= Nico Castel =

American opera singer and diction coach

Nico Castel, in the 1970s

Nico Castel (born Naftali Chaim Castel Kalinhoff; August 1, 1931 – May 31, 2015) was a Portuguese-born comprimario tenor and language and diction coach, as well as a prolific translator of libretti and writer of books on singing diction. Although Castel performed throughout Europe, North America and South America, he was best known for his nearly 800 performances at The Metropolitan Opera in New York City, where he also served as staff diction coach for three decades.

Castel was raised in Venezuela by multilingual parents and a German nanny and attended a French school in Caracas. He moved to the US at the age of 16 to sing and study romance languages at Temple University. In the early 1950s, he served in the United States Army as a translator in Germany. In 1958 he made his debut in Verdi's Falstaff. In 1965, he sang the first of many roles with the New York City Opera. He made his Metropolitan Opera debut in 1970, where he continued to perform until 1997. He was its staff diction coach from 1979 to 2009. Castel had over 200 operatic roles in his repertoire, sang in opera houses in North and South America, Europe and Israel, and appears on various opera recordings.

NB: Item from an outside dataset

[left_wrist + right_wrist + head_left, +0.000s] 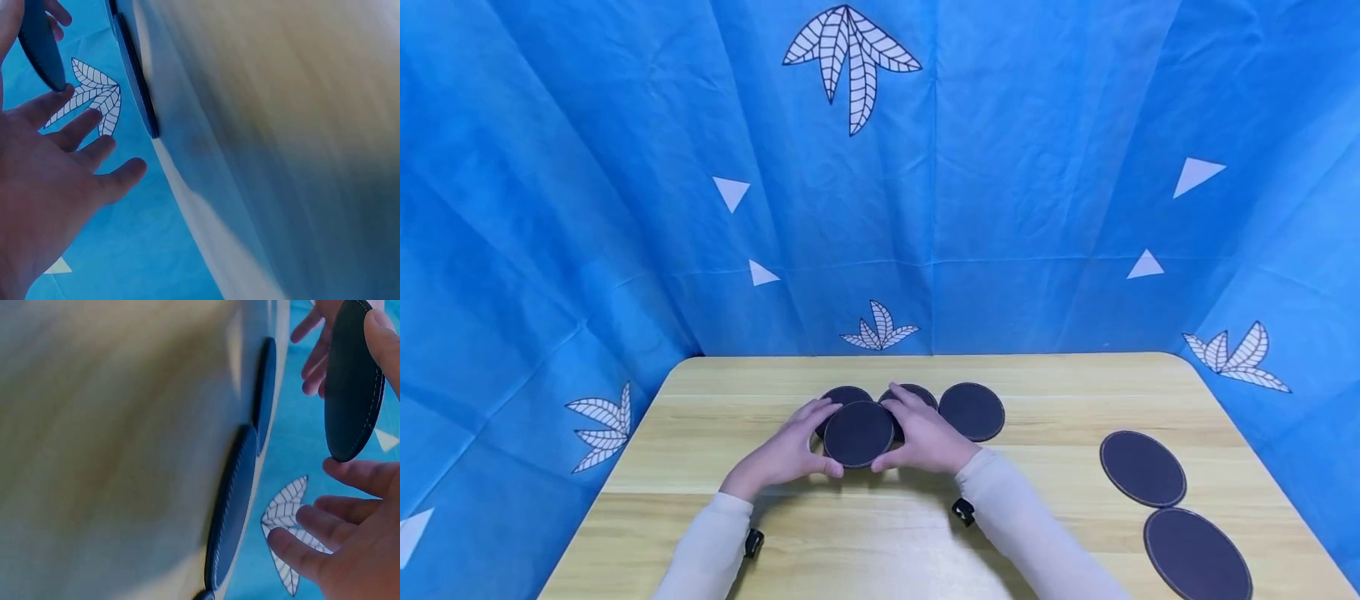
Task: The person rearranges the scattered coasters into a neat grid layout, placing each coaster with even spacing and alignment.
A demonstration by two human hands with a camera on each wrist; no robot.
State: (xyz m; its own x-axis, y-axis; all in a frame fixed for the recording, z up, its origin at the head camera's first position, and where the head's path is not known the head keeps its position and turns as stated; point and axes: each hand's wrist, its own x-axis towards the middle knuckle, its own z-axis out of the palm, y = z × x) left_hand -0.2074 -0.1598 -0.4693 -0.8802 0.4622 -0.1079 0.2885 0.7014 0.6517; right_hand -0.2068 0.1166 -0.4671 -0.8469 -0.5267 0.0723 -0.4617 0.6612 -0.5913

On the concert stage, Castel often included Jewish music in his programs, and he served as a cantor at synagogues; he wrote a Ladino songbook. He also wrote A Singer’s Manual of Spanish Lyric Diction and translated a series of opera librettos, adding phonetic pronunciations that are used by singers and teachers throughout North America and Europe. He taught at The Juilliard School, Mannes School of Music, Boston University and other universities and conservatories around the world. He and his wife founded and operated the New York Opera Studio, which trained young singers, and he annually presented the Nico Castel International Master Singer Competition.

==Early life and career==
Castel was born in Lisbon, Portugal, the "scion of a multigenerational dynasty of Sephardic rabbis" with roots in 15th century Castile. He was raised in Venezuela by multilingual parents and a German nanny and attended a French school in Caracas. After some vocal study in Caracas and then the University of Mainz in Germany, Castel moved to New York City at the age of 16 to pursue a singing career and to study romance languages at Temple University in Philadelphia. In the early 1950s, he served in the United States Army as a translator in Germany.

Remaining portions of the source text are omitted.